#### Exercise directions:
Of the lines listed below, return exactly those that run from the line containing "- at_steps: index" through the line containing "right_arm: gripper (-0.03", both included.

################

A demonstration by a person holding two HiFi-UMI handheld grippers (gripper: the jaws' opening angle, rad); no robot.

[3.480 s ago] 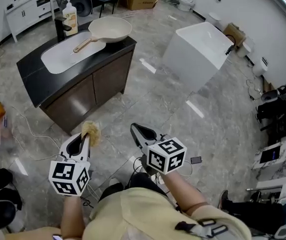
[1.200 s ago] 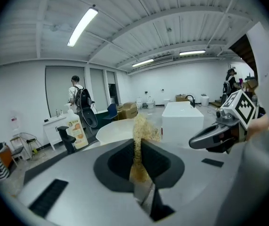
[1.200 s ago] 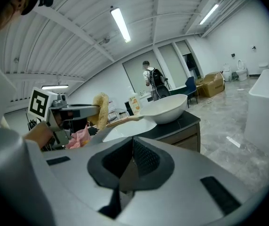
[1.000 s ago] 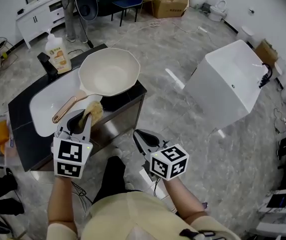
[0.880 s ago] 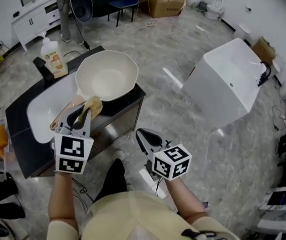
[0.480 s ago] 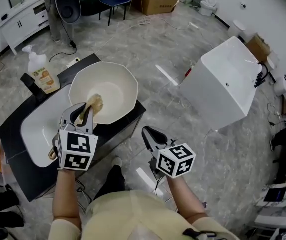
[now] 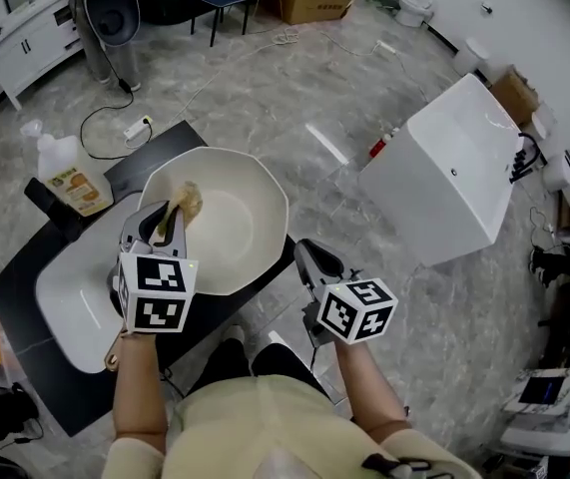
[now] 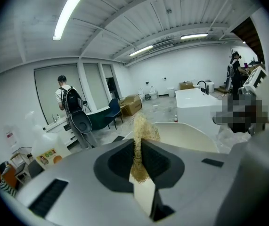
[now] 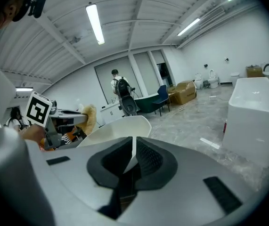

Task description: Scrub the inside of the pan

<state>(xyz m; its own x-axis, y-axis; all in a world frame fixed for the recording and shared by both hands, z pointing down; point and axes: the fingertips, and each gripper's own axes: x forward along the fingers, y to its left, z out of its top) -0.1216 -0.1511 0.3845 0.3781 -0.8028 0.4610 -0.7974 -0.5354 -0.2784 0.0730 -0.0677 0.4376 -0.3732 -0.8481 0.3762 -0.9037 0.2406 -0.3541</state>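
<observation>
A cream pan (image 7: 233,220) sits on the black counter (image 7: 25,367), its copper handle end (image 7: 113,360) pointing toward the near left. My left gripper (image 7: 170,224) hovers over the pan's left inner side, shut on a tan scrubbing sponge (image 7: 187,201). In the left gripper view the sponge (image 8: 142,131) sticks up from between the jaws, with the pan (image 8: 187,135) just beyond. My right gripper (image 7: 314,260) hangs off the pan's near right rim, shut with nothing in it. The right gripper view shows the pan (image 9: 120,127) ahead and the sponge (image 9: 88,117) to the left.
A white sink basin (image 7: 65,302) is set in the counter left of the pan. A soap bottle (image 7: 65,176) stands behind it beside a black tap (image 7: 43,204). A large white box (image 7: 444,173) stands on the floor to the right. A person with a backpack (image 8: 68,100) stands far off.
The view has closed in on the counter. My left gripper with the sponge has come from short of the pan to over its left inner side. The right gripper now sits by the pan's rim.
</observation>
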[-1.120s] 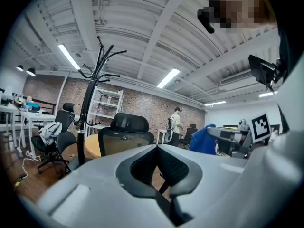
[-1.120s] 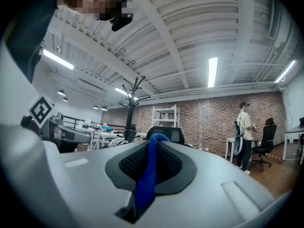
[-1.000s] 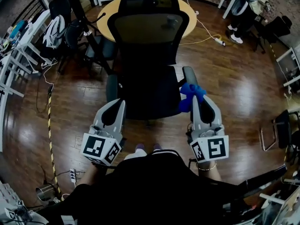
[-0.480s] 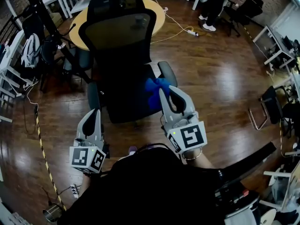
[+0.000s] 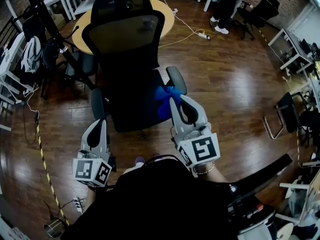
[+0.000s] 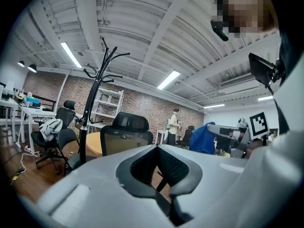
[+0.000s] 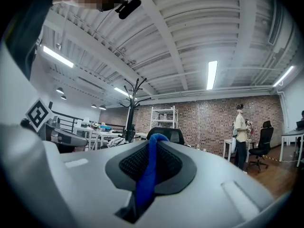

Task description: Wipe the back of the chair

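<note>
The black office chair faces me in the head view, its mesh back [image 5: 124, 34] upright behind the seat [image 5: 127, 106]. My right gripper [image 5: 175, 101] is shut on a blue cloth [image 5: 166, 97], which bunches out over the chair's right armrest [image 5: 176, 79]. In the right gripper view the blue cloth [image 7: 148, 175] runs up between the jaws, with the chair's headrest [image 7: 166, 134] beyond. My left gripper [image 5: 98, 124] is low at the seat's front left corner, shut and holding nothing. The left gripper view shows the chair back [image 6: 126, 137] ahead and the cloth [image 6: 203, 138] to the right.
A round wooden table [image 5: 169, 15] stands right behind the chair. A black coat rack [image 5: 42, 14] and other chairs [image 5: 55, 54] crowd the left. A person [image 5: 226, 1] stands far right, near a power strip cable [image 5: 197, 34]. Yellow-black tape [image 5: 42, 151] crosses the wooden floor.
The head view has swung since a second ago, so the chair sits further left. My left gripper has dropped back toward me. The right gripper still holds the cloth by the armrest.
</note>
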`<state>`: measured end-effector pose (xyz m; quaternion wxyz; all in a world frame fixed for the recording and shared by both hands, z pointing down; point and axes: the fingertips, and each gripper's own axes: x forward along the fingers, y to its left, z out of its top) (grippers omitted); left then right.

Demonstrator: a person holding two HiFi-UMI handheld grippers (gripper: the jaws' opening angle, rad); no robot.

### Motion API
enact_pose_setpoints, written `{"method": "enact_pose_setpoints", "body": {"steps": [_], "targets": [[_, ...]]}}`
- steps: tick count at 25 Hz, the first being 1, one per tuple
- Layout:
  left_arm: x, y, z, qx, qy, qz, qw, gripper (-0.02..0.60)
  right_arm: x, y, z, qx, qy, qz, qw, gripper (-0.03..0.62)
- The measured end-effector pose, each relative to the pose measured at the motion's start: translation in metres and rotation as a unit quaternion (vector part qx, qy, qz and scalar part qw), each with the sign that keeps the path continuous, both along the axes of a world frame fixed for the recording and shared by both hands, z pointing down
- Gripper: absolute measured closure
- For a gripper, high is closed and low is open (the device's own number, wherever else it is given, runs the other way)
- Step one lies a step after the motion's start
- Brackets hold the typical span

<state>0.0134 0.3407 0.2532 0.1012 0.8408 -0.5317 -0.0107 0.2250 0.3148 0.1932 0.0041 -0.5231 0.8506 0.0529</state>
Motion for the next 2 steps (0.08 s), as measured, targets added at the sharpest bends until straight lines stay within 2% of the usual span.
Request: {"method": "enact_pose_setpoints", "body": {"steps": [2], "targets": [[-0.0001,0.0003,0.0020,-0.003,0.002,0.002,1.0000,0.575,-0.0014,0.0000,-0.0005,0.000,0.001,-0.001,1.000,0.563]]}}
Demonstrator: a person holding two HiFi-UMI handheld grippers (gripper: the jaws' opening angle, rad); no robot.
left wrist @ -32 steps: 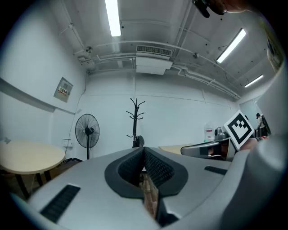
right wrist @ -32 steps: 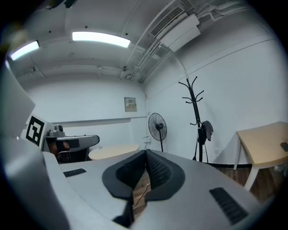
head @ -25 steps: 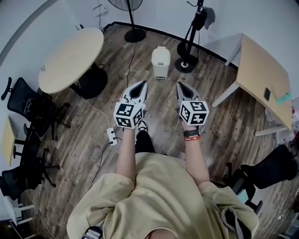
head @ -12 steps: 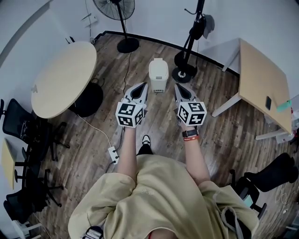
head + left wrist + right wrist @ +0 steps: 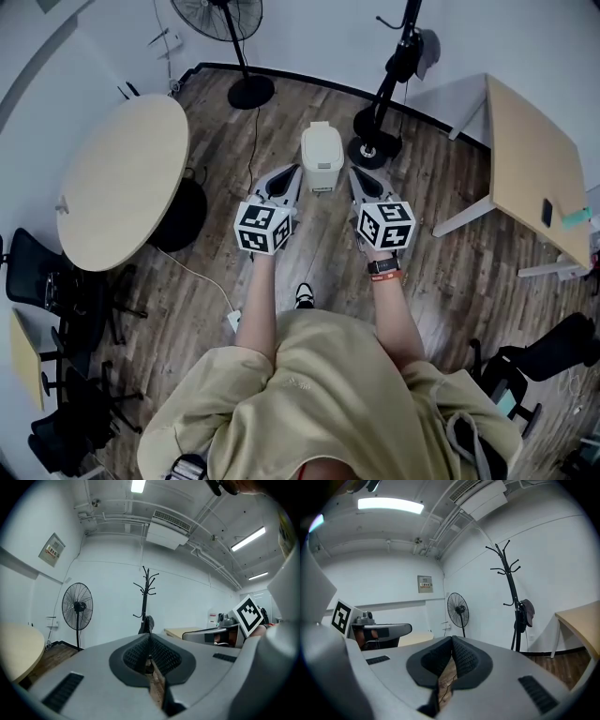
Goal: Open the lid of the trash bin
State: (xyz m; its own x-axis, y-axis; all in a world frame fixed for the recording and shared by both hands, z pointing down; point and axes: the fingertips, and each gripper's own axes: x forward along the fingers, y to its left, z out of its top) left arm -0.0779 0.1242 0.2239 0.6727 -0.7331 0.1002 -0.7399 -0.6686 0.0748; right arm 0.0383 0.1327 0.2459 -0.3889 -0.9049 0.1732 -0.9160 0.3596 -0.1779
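Observation:
The white trash bin (image 5: 322,155) stands on the wood floor with its lid down, straight ahead in the head view. My left gripper (image 5: 292,171) hovers just to the bin's left, its tips level with the bin's near side. My right gripper (image 5: 355,173) hovers just to the bin's right. Neither touches the bin. Both are shut with nothing between the jaws; in the left gripper view (image 5: 150,638) and the right gripper view (image 5: 452,640) the jaws meet at the tip. Both gripper views look over the bin at the walls, so it does not show there.
A round table (image 5: 122,178) stands to the left and a rectangular desk (image 5: 534,159) to the right. Behind the bin are a standing fan (image 5: 230,37) and a coat stand (image 5: 380,141). Office chairs (image 5: 56,281) crowd the left edge. A power strip (image 5: 234,321) with cable lies near my feet.
The person has stepped forward, so the bin is now nearer and sits between the two gripper tips. Both grippers stayed shut and side by side.

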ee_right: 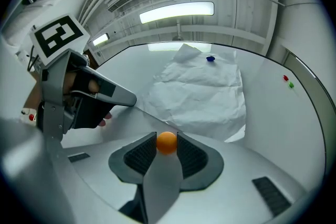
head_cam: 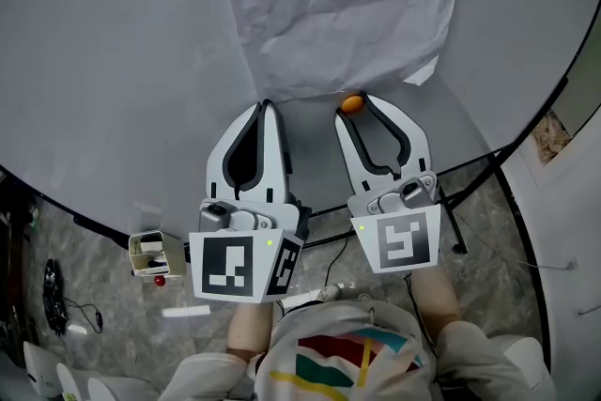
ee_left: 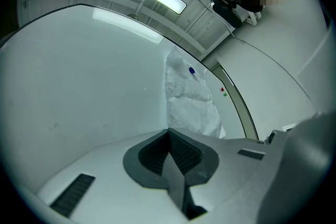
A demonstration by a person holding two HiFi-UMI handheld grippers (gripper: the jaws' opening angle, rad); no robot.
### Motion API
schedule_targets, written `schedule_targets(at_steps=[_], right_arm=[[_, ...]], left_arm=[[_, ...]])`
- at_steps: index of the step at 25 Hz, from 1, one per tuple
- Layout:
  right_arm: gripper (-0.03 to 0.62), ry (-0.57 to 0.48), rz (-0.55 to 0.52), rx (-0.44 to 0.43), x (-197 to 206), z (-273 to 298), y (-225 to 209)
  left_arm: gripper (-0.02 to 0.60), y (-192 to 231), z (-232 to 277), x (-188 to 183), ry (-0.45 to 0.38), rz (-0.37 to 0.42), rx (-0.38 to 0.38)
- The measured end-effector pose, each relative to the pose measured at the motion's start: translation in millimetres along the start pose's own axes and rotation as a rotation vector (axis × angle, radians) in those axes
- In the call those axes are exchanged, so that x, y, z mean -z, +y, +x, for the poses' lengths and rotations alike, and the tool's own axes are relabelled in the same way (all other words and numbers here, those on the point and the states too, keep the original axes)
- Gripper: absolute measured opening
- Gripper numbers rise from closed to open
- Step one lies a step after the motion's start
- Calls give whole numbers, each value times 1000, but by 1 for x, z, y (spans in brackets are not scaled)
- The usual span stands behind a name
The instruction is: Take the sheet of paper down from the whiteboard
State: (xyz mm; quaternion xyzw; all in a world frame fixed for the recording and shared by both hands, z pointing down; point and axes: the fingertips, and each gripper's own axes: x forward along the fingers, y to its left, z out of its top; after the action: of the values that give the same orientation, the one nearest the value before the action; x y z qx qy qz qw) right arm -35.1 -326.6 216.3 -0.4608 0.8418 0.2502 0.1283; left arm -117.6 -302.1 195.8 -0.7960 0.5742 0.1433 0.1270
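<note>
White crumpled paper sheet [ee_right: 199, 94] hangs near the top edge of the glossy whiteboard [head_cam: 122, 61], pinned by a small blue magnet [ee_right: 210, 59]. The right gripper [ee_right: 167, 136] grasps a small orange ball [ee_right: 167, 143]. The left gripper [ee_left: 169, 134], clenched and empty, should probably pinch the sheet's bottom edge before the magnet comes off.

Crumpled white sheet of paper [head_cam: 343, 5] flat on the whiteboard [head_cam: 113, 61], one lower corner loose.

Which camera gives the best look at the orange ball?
The right gripper view: the orange ball shows whole and close, pinched by the right gripper. The head view shows it only as a small dot at that gripper's tip. The left gripper view does not show it.
</note>
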Motion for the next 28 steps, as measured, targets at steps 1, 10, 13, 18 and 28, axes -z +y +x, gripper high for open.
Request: schedule_targets(at_steps=[1, 10, 13, 18, 28], right_arm=[[114, 2, 5, -1, 2, -1, 1], [114, -12, 50, -11, -3, -9, 5], [114, -34, 47, -16, -18, -14, 4], [114, -62, 19, -27, -56, -12, -13], [114, -219, -141, -14, -189, 48, -78]], left_arm=[[43, 0, 0, 0, -2, 4, -3], [43, -1, -1, 1, -28, 69, -42], [43, -1, 0, 1, -49, 105, -66], [43, -4, -3, -1, -65, 107, -109], [43, -4, -7, 3, -24, 169, -170]])
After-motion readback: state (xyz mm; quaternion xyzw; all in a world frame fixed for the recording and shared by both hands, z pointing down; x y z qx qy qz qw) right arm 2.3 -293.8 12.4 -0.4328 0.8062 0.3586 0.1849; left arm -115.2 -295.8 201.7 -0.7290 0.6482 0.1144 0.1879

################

#### Written solution:
- at_steps: index of the step at 25 Hz, from 1, one per tuple
- Layout:
  right_arm: gripper (-0.03 to 0.62), ry (-0.57 to 0.48), rz (-0.55 to 0.52), rx (-0.44 to 0.43), x (-197 to 206), z (-273 to 298), y (-225 to 209)

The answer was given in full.